Im Jahr 2026 fällt der Gedenktag auf den 4. April, gefolgt vom Ostersonntag am 5. April. Trotz seiner religiösen Bedeutung ist der Karsamstag in Deutschland, Österreich und der Schweiz kein gesetzlicher Feiertag. Arbeitnehmer müssen an diesem Tag regulär ihrer Arbeit nachkommen, es sei denn, der Arbeitgeber gewährt frei.
Behörden und die meisten Unternehmen haben an diesem Tag geöffnet wie gewohnt. In einigen deutschen Regionen wird der Karsamstag jedoch als Tag der stillen Einkehr betrachtet, weshalb gelegentlich kürzere Öffnungszeiten gelten. Arbeitnehmer haben keinen automatischen Anspruch auf Sonderzahlungen oder einen freien Tag – selbst dann nicht, wenn der Termin auf ihren regulären Arbeitstag fällt.

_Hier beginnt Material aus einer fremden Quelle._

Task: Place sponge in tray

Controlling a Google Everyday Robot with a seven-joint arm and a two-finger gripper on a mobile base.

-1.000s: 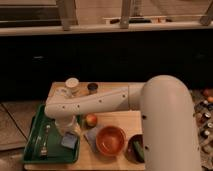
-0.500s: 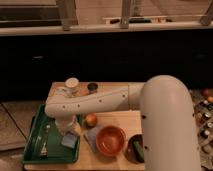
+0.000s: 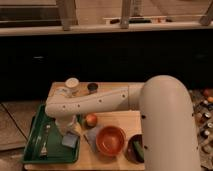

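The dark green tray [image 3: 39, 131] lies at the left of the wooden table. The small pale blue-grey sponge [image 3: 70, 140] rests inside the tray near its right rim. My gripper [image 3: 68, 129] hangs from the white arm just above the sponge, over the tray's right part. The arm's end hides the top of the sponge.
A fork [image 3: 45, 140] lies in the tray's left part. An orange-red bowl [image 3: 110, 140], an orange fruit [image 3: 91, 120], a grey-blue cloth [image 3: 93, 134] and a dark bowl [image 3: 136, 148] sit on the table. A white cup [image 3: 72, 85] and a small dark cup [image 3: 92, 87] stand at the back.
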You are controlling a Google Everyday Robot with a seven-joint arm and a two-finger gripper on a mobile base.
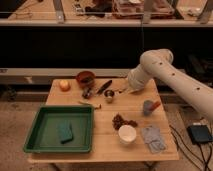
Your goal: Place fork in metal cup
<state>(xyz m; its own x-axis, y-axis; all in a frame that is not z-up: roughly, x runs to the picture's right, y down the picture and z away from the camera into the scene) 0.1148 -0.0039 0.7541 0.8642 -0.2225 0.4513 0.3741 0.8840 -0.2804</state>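
Observation:
The metal cup (pixel 109 95) is small and shiny and stands upright near the middle of the wooden table (pixel 105 150). A thin dark sliver, the fork (pixel 119 91), shows just right of the cup, low over the tabletop. My gripper (pixel 125 89) is at the end of the white arm (pixel 155 70), which reaches in from the right, and its tip meets the fork's right end. The gripper is shut. I cannot tell whether the fork is gripped or lying on the table.
A black-handled utensil (pixel 104 87), brown bowl (pixel 85 77) and orange fruit (pixel 64 85) sit behind the cup. A pale utensil (pixel 89 104) lies in front. Green tray (pixel 35 142) with sponge (pixel 65 132) at left. Blue-grey cup (pixel 149 106), white bowl (pixel 127 134) and grey cloth (pixel 152 138) at right.

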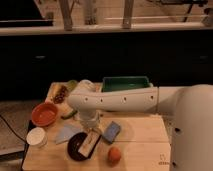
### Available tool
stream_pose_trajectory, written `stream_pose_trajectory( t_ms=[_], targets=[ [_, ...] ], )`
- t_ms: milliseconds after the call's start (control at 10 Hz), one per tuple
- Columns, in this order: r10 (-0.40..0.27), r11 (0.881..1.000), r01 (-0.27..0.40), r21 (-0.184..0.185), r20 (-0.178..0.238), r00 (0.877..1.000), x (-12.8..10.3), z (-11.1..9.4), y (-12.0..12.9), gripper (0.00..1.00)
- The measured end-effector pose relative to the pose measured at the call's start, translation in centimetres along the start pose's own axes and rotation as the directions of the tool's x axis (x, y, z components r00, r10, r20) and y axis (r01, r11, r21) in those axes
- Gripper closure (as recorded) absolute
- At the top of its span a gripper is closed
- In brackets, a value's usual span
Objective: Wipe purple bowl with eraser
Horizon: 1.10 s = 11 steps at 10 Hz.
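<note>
The purple bowl (76, 148), nearly black, sits near the front edge of the wooden table (142, 145). The eraser (89, 144), tan on top with a dark edge, lies tilted across the bowl's right side. My gripper (89, 131) points down from the white wrist (84, 102) onto the eraser's far end and is shut on it. The white arm reaches in from the right and hides part of the table behind it.
An orange-red bowl (45, 113) and a white cup (36, 136) stand at the left. A pale blue cloth (67, 133) lies beside the dark bowl. A blue block (111, 131) and an orange fruit (114, 154) lie to its right. A green tub (126, 83) stands at the back.
</note>
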Motion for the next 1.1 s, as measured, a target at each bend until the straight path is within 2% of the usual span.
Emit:
stream_pose_trajectory(
  t_ms=[200, 400, 500, 800, 1100],
  targets=[
    [0.003, 1.0, -0.003, -0.016, -0.008, 1.0, 1.7, -0.3, -0.6, 0.94],
    [-0.011, 1.0, 0.01, -0.021, -0.011, 1.0, 2.1, -0.4, -1.6, 0.94],
    [-0.03, 0.999, 0.03, -0.02, -0.01, 1.0, 2.0, -0.6, -3.0, 0.94],
    [-0.105, 0.994, 0.105, -0.009, -0.003, 0.995, 0.6, -0.8, -6.7, 0.94],
    [-0.166, 0.986, 0.166, 0.003, 0.016, 0.986, -2.2, -0.5, -7.6, 0.94]
  ],
)
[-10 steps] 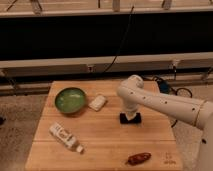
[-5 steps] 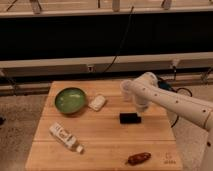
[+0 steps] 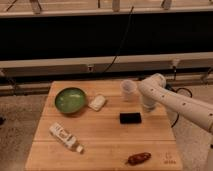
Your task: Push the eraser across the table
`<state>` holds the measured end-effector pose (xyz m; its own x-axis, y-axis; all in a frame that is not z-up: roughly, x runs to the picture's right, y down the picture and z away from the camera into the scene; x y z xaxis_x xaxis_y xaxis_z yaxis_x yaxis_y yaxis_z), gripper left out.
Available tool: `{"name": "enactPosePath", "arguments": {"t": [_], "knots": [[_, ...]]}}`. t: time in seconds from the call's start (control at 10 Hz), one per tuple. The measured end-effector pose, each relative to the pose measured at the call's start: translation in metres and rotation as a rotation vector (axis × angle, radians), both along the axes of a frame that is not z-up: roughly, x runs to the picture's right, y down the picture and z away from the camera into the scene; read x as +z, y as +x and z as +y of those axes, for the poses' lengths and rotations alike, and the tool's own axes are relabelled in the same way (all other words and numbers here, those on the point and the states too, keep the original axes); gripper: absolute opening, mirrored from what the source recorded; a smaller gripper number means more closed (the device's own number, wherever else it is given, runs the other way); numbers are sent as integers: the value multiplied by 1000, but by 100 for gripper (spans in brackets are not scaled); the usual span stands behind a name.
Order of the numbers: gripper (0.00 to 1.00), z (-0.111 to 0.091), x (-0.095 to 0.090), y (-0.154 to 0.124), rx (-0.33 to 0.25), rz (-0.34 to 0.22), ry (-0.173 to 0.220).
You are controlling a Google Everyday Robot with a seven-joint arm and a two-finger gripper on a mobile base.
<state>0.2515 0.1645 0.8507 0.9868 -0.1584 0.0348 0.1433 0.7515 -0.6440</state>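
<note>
Black eraser [image 3: 130, 118] lies on wooden surface [image 3: 100, 145]; end effector [image 3: 147, 103] at its 1 o'clock, clear of it; grip state I cannot tell.

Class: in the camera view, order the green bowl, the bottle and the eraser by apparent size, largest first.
green bowl
bottle
eraser
The gripper hangs beyond the eraser, beside the clear cup.

Warm, even light covers the surface [image 3: 100, 137]; shadows are faint, and the end effector [image 3: 148, 104] near its right rear looks pale.
</note>
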Motion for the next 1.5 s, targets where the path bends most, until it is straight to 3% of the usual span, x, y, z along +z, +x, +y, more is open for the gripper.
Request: {"name": "enactPosePath", "arguments": {"t": [0.7, 1.5], "knots": [[0, 12, 18, -22, -13, -48, -39], [0, 12, 19, -65, -67, -143, -50]]}}
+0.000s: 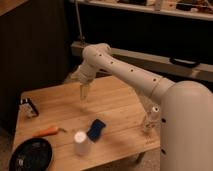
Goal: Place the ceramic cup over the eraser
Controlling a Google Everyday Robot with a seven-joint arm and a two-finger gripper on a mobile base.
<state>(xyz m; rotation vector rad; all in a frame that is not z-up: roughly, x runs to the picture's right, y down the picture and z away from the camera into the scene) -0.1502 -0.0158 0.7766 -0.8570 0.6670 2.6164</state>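
Seeing gripper (84, 93) hanging tip-down over the back middle of the wooden table (117, 102), jaws standing apart, grasping nothing. Finding ceramic cup (81, 143) standing near the front edge, just beside the blue block (96, 129), well apart from gripper. Noting clear bottle (151, 120) standing at right edge, orange tool (46, 132) lying front left.
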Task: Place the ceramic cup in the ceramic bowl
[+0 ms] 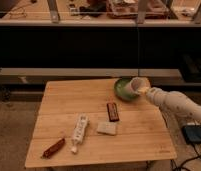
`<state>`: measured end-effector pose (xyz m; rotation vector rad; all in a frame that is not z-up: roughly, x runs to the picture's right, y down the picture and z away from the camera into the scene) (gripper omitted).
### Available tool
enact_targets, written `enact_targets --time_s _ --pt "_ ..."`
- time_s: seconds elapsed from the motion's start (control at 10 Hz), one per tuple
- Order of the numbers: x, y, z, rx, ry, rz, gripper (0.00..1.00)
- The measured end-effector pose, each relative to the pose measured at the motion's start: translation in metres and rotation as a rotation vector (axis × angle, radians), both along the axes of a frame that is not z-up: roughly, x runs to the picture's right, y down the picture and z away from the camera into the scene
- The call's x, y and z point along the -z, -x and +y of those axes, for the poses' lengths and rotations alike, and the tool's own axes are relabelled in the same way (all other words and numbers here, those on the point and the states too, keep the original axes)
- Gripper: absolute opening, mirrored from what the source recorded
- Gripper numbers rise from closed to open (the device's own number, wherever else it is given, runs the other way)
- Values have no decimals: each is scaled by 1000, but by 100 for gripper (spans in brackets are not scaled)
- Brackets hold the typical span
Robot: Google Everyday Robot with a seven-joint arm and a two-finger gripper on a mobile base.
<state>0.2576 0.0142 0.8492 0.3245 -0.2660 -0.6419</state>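
The ceramic bowl [123,89], green and shallow, rests near the table's far right edge. Over its right rim hovers the ceramic cup [137,84], small and white and tipped on its side. My gripper [143,90] is shut on the cup, at the end of the white arm [176,104] that reaches in from the right. The cup hides part of the bowl's right side.
On the wooden table [64,107] lie a dark red bar [113,111], a white packet [107,128], a long white power strip [79,132] and a reddish-brown stick [53,148]. A blue box [195,134] with cables sits on the floor at right. A dark shelf unit stands behind.
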Motion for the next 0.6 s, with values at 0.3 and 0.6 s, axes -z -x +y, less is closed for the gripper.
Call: enact_targets --time_s 0.3,0.6 --pt "-8 11 -6 0 15 10 35" --pt "-17 19 -16 3 30 8 66"
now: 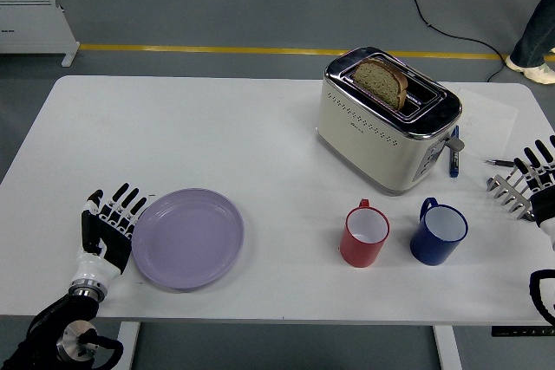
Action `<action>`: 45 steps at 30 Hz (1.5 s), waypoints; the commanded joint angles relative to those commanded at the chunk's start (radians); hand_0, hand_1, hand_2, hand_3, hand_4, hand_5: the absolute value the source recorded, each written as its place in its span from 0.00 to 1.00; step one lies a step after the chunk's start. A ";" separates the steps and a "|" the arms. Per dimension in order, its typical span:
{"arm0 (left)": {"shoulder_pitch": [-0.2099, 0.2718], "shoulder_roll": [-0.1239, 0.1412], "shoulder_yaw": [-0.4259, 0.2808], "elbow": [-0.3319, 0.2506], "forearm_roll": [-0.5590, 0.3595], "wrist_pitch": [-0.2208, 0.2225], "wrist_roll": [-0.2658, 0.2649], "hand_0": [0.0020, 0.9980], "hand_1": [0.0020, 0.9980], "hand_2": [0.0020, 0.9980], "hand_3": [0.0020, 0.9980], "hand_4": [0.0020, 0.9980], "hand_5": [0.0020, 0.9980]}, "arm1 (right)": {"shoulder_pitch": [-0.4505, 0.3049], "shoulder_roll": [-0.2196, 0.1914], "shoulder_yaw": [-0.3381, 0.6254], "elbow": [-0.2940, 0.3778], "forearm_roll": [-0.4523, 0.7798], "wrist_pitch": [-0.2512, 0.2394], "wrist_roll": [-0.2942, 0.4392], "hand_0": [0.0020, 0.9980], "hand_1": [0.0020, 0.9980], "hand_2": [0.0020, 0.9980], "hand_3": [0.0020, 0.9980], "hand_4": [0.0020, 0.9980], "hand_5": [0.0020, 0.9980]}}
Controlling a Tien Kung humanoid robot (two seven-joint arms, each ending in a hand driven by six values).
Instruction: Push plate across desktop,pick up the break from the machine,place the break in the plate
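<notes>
A lilac plate [187, 237] lies on the white table [217, 127] near the front left. My left hand [110, 224] stands upright against the plate's left rim, fingers spread and holding nothing. A cream toaster [388, 119] sits at the back right with a slice of brown bread [380, 81] standing in its slot. My right hand [538, 183] rests at the right edge with its fingers spread, well away from the toaster.
A red mug [363, 234] and a blue mug [438, 231] stand in front of the toaster. A blue pen [453, 157] lies right of the toaster. A person's shoe [531, 68] shows at the top right beyond the table.
</notes>
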 joint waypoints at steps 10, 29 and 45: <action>-0.012 0.000 0.081 0.009 -0.042 -0.016 -0.005 0.80 0.81 0.83 0.79 0.58 1.00 | 0.002 0.001 -0.003 -0.001 0.000 0.000 0.001 0.70 0.68 0.70 0.70 0.51 0.48; -0.041 0.000 0.187 0.025 -0.131 -0.057 -0.013 0.80 0.81 0.83 0.78 0.57 1.00 | 0.003 0.002 -0.008 -0.002 0.001 0.000 0.002 0.70 0.68 0.70 0.70 0.51 0.48; -0.079 0.000 0.257 0.065 -0.176 -0.087 -0.026 0.80 0.81 0.82 0.78 0.57 1.00 | -0.006 0.003 -0.015 -0.004 0.001 0.000 0.003 0.70 0.68 0.70 0.70 0.52 0.48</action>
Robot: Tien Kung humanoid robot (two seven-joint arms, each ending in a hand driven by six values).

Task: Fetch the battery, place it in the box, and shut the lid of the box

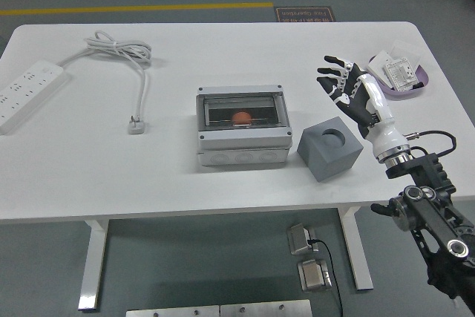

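Head view: orange battery [240,118] inside box [242,136]; orientation unclear.

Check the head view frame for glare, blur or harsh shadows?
Head view: lighting even and soft, only faint shadows beside the gray box and the cube. The box's clear lid shows mild reflection, yet the orange object inside stays visible. The right robot hand, fingers spread, is sharp, no motion blur. White table is bright, not blown out.

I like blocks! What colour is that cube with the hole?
The cube is grey, seen in the head view.
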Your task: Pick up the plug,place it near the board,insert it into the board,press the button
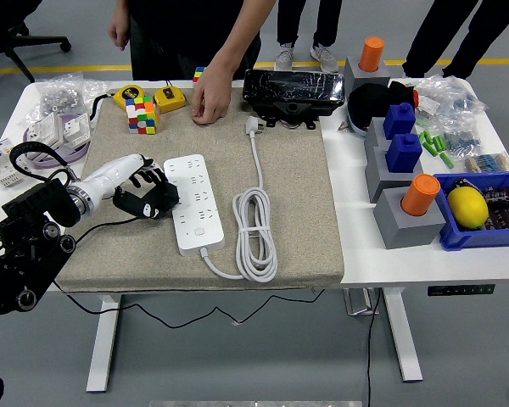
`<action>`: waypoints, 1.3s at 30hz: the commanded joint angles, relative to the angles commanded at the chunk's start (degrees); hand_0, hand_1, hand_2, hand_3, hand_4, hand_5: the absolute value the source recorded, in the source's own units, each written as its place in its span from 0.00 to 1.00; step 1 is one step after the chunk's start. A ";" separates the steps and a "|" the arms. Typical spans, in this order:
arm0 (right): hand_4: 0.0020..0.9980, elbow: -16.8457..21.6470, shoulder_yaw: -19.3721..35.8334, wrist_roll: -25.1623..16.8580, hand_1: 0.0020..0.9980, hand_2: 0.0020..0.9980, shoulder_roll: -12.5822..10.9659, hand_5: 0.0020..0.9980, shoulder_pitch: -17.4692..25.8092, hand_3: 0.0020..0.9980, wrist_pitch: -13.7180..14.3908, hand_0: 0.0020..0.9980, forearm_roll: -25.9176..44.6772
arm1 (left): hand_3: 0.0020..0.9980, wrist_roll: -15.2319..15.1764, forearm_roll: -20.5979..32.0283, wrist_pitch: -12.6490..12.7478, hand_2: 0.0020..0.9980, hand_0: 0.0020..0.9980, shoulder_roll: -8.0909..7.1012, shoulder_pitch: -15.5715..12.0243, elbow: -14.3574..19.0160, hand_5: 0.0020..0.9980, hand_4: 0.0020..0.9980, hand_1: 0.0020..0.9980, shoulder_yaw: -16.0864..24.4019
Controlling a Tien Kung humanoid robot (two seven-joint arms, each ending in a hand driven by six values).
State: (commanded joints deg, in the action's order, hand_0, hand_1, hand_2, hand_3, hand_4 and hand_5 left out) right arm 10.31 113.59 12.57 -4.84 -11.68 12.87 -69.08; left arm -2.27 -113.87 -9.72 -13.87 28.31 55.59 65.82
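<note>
Your left hand (147, 193) sits touching the board's (194, 203) left edge, fingers loosely curled, holding nothing. Plug (254, 126) lies on the mat beyond the board's far-right corner, w/ its coiled cable (254, 225) just right of the board. A person's hand (210, 100) rests on the mat near the plug, not touching it.
</note>
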 joint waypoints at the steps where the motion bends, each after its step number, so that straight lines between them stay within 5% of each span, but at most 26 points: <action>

Da der Karsamstag ein bewegliches Fest ist, das sich am wechselnden Osterdatum orientiert, bleibt er für viele Gläubige von spiritueller Bedeutung. Sein Status als normaler Werktag bedeutet jedoch, dass es keine flächendeckenden Schließungen oder Sonderregelungen gibt. Ob und wie der Tag begangen wird, hängt weitgehend von regionalen Bräuchen und den individuellen Vereinbarungen mit den Arbeitgebern ab.